## Exercise instructions
Set down all of the data that follows, keeping every character.

───── Dataset content

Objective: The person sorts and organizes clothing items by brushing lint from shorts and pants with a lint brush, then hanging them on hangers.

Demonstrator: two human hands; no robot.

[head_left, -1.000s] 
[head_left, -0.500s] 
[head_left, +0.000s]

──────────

## Answer to this exercise
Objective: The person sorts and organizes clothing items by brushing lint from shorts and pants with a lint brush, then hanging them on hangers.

Demonstrator: two human hands; no robot.

[head_left, -1.000s] 
[head_left, -0.500s] 
[head_left, +0.000s]

There is nothing more to the answer.